Copy out each line from the material where the word "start" is found.

○ ○ ○

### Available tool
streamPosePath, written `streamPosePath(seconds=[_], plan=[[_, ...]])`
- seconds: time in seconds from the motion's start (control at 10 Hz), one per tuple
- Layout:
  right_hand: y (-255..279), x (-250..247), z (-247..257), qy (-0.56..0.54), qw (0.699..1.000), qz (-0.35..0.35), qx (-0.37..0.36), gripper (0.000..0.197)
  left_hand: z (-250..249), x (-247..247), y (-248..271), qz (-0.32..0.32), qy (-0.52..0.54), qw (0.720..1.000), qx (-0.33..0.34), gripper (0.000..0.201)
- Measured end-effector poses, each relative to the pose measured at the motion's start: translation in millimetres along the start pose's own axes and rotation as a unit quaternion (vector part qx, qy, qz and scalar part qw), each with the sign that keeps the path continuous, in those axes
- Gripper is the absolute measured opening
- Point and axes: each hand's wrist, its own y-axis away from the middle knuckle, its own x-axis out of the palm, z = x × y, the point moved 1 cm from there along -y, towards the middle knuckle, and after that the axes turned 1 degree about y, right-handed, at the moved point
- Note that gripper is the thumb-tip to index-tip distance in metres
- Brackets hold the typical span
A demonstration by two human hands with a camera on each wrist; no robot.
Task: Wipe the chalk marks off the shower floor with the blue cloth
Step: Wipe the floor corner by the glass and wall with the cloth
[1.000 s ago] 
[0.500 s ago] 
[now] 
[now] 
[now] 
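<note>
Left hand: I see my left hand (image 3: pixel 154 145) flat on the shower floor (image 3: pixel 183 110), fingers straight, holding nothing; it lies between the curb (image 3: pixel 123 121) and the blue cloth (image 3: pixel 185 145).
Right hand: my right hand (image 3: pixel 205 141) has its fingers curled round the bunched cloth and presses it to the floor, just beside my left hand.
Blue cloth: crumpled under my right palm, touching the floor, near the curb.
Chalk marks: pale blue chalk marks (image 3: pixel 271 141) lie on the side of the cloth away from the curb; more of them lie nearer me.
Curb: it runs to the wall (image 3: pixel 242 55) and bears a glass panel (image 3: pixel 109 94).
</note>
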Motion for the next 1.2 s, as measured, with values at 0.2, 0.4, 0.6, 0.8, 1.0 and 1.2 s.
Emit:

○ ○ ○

** Task response **
- seconds: time in seconds from the motion's start (control at 10 Hz), one per tuple
- Measured end-effector poses, each relative to the pose measured at the motion's start: translation in millimetres along the start pose's own axes and rotation as a unit quaternion (vector part qx, qy, qz and scalar part qw), each with the sign that keeps the path continuous, in those axes

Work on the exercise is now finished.